### YOUR OBJECTIVE
An exact transcription of all the data is required; the pictures are to be left out.

### PROVIDED DATA
---------------

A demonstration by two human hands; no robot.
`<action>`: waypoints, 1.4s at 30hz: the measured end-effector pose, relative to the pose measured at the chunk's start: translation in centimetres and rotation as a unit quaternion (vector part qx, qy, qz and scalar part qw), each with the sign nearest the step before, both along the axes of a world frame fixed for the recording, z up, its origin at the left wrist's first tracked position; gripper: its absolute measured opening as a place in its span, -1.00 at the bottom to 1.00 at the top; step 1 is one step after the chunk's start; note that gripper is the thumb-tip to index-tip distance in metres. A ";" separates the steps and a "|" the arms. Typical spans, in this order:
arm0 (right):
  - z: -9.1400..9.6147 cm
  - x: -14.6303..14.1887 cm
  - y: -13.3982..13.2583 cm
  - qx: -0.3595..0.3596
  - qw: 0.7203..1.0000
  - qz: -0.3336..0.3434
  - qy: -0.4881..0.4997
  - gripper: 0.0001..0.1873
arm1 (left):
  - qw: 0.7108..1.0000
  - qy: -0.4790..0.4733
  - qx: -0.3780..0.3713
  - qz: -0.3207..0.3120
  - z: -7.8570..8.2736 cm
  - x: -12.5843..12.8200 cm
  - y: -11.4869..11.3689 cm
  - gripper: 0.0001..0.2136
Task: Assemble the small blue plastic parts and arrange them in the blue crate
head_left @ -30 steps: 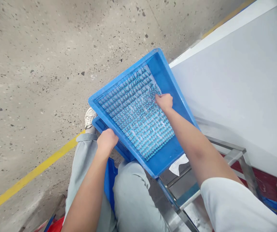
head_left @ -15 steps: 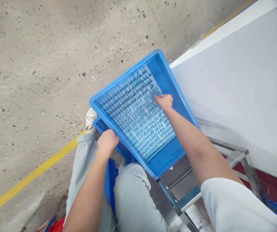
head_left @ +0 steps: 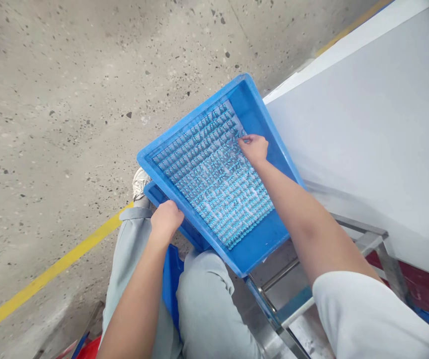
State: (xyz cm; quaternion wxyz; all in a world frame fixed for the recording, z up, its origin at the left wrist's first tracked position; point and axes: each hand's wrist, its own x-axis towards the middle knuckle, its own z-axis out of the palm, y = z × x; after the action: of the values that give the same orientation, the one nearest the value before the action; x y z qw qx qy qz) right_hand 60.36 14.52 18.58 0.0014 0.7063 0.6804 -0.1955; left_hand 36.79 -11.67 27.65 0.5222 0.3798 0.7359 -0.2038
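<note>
A blue plastic tray point(head_left: 253, 252) lies tilted across my knee and a metal frame. Rows of small teal-and-metal parts point(head_left: 195, 159) fill much of its bottom on a pale sheet; toward the middle the rows look jumbled. With my left hand point(head_left: 167, 219) I grip the tray's near-left rim, fingers wrapped around it. My right hand point(head_left: 254, 147) is inside the tray at the right edge of the parts, thumb and fingers pinched together. Whatever sits in that pinch is too small to make out.
Beneath the tray shows a second blue tray point(head_left: 154, 193). A metal frame point(head_left: 365, 234) stands at the lower right beside a large white panel point(head_left: 367, 129). A yellow line point(head_left: 57, 267) crosses the speckled floor at left. Something red point(head_left: 89, 348) lies at the bottom left.
My right hand has moved slightly up and away along the right edge of the parts. My left hand stays on the tray's rim.
</note>
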 end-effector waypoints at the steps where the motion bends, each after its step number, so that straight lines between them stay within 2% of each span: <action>1: -0.1 -0.4 0.1 -0.005 1.000 0.005 -0.001 -0.62 | 1.000 -0.001 0.000 0.001 0.0 0.0 0.0 -0.69; 6: -0.8 -1.5 0.5 -0.027 0.999 0.008 -0.019 -0.66 | 1.000 -0.005 -0.003 -0.002 0.2 0.0 0.2 -0.69; 13: -1.2 -1.4 0.7 -0.060 0.998 0.012 -0.030 -0.71 | 1.000 -0.007 0.004 0.003 0.1 0.0 0.0 -0.68; 20: -1.2 -1.1 0.5 -0.063 0.997 0.028 -0.033 -0.74 | 1.000 -0.004 0.001 0.007 0.2 -0.1 -0.1 -0.67; 30: -1.0 -1.1 0.2 -0.058 0.997 0.015 -0.038 -0.72 | 1.000 -0.003 -0.008 0.011 0.5 -0.1 0.2 -0.68; 42: -1.1 -1.6 0.6 -0.057 0.997 0.036 -0.030 -0.67 | 1.000 -0.002 -0.006 0.009 0.1 0.0 0.0 -0.68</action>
State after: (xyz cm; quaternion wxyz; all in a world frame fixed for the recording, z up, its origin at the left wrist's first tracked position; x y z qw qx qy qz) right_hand 58.80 15.15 17.51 0.0698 0.6854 0.6930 -0.2126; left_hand 36.76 -11.62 27.80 0.5278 0.3706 0.7369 -0.2028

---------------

### WRITTEN ANSWER
A demonstration by two human hands; no robot.
`<action>`: waypoints, 1.4s at 30hz: the measured end-effector pose, relative to the pose measured at the chunk's start: translation in centimetres and rotation as a unit quaternion (vector part qx, qy, qz and scalar part qw), each with the sign nearest the step before, both along the axes of a world frame fixed for the recording, z up, its origin at the left wrist's first tracked position; gripper: its absolute measured opening as a place in its span, -1.00 at the bottom to 1.00 at the top; step 1 is one step after the chunk's start; note that gripper is the thumb-tip to index-tip distance in metres. A ";" separates the steps and a "|" the arms. Typical spans, in this order:
arm0 (right):
  - z: -9.1400..9.6147 cm
  - x: -14.6303..14.1887 cm
  - y: -13.3982..13.2583 cm
  - qx: -0.3595..0.3596
  - qw: 0.7203..1.0000
  - qz: -0.3336..0.3434
  - qy: -0.4881..0.4997
  - gripper: 0.0001..0.1873
arm1 (left):
  - qw: 0.7108..1.0000
  - qy: -0.4790..0.4733
  - qx: -0.3780..0.3713
  - qz: -0.3207..0.3120
  - z: -7.8570..8.2736 cm
  - x: -12.5843..12.8200 cm
  - y: -11.4869..11.3689 cm
  - gripper: 0.0001..0.2136
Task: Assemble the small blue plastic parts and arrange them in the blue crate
head_left @ -30 steps: 
head_left @ -15 steps: 
head_left @ +0 steps: 
State: (xyz cm; quaternion wxyz; all in a world frame fixed for the recording, z up, its origin at the left wrist's first tracked position; point and axes: each hand's wrist, its own x-axis towards the middle knuckle, its own z-axis out of the palm, y = z × x; after the action: of the values that give the same orientation, the one nearest the value before the action; x y z qw qx qy qz) right_hand 60.36 14.52 18.58 0.0014 0.7063 0.6804 -0.1955; left_hand 36.79 -11.67 27.65 0.5222 0.3798 0.7359 -0.2038
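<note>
A blue plastic tray point(head_left: 253, 252) lies tilted across my knee and a metal frame. Rows of small teal-and-metal parts point(head_left: 195, 159) fill much of its bottom on a pale sheet; toward the middle the rows look jumbled. With my left hand point(head_left: 167, 219) I grip the tray's near-left rim, fingers wrapped around it. My right hand point(head_left: 254, 147) is inside the tray at the right edge of the parts, thumb and fingers pinched together. Whatever sits in that pinch is too small to make out.
Beneath the tray shows a second blue tray point(head_left: 154, 193). A metal frame point(head_left: 365, 234) stands at the lower right beside a large white panel point(head_left: 367, 129). A yellow line point(head_left: 57, 267) crosses the speckled floor at left. Something red point(head_left: 89, 348) lies at the bottom left.
My right hand has moved slightly up and away along the right edge of the parts. My left hand stays on the tray's rim.
</note>
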 end-effector waypoints at the steps where the motion bends, each after its step number, so that straight lines between them stay within 2% of each span: <action>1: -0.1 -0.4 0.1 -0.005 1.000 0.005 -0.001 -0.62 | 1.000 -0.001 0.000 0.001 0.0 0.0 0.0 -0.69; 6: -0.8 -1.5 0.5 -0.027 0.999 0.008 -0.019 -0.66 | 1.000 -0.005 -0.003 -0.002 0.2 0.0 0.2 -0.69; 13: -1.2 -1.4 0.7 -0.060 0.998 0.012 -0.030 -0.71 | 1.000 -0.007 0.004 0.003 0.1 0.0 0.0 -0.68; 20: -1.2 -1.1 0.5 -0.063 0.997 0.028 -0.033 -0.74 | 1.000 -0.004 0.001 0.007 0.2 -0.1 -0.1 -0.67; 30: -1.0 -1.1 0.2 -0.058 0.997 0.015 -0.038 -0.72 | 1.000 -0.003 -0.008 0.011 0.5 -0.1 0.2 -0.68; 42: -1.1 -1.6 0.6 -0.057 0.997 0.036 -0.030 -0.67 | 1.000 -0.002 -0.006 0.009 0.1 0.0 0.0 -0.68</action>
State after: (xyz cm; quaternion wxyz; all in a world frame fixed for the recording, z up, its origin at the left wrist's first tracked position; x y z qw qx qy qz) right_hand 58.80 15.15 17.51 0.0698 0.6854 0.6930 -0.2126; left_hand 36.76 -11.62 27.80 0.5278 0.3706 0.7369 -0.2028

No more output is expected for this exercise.